* Work request *
Write out, word for word, the part of the listing below that opens with the line containing "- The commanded" and closes with the line containing "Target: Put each", keeping both of those lines and adding no others.

* Data segment *
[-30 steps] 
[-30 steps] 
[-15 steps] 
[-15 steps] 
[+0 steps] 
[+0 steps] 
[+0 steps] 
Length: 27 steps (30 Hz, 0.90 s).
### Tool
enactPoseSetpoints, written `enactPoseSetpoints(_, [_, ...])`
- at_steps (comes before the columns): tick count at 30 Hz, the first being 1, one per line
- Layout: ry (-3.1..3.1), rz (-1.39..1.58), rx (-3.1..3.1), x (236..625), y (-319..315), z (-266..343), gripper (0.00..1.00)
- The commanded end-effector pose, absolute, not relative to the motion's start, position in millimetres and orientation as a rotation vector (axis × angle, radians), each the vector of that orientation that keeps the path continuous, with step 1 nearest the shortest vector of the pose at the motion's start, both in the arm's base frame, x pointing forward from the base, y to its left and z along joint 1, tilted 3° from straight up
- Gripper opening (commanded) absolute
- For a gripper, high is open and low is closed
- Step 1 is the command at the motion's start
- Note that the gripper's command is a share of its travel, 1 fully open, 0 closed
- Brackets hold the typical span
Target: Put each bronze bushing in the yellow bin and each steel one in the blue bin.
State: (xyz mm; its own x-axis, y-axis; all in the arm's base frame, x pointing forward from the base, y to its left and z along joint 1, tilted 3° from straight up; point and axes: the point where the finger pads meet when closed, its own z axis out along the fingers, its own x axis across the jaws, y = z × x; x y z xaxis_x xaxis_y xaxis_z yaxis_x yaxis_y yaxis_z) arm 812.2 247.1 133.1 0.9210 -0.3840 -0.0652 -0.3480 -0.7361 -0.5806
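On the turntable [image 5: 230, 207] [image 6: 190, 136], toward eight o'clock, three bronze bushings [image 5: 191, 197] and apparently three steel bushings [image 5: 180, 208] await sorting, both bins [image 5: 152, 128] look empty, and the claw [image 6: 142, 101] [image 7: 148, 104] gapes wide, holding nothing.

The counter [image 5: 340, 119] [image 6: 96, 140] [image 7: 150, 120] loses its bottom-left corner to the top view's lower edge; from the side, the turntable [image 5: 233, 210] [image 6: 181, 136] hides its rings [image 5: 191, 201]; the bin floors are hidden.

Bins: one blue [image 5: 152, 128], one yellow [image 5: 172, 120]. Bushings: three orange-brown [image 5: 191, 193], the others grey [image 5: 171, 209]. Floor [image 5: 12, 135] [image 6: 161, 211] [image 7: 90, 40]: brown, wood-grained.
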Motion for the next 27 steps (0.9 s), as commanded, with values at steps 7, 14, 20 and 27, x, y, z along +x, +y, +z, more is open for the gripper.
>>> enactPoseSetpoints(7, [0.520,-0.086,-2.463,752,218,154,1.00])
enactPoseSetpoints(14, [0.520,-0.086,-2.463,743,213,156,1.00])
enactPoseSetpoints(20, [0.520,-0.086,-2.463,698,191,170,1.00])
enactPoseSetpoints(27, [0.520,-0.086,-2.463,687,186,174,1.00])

* Result of this exercise *
- The commanded end-effector pose, absolute, not relative to the motion's start, position in millimetres and orientation as a rotation vector (axis × angle, radians), each the vector of that orientation that keeps the path continuous, with step 1 nearest the shortest vector of the pose at the motion's start, both in the arm's base frame, x pointing forward from the base, y to its left and z along joint 1, tilted 3° from straight up
- Gripper opening (commanded) absolute
- For a gripper, high is open and low is closed
- Step 1 is the command at the motion's start
- Note that the gripper's command is a share of its travel, 1 fully open, 0 closed
- Brackets hold the typical span
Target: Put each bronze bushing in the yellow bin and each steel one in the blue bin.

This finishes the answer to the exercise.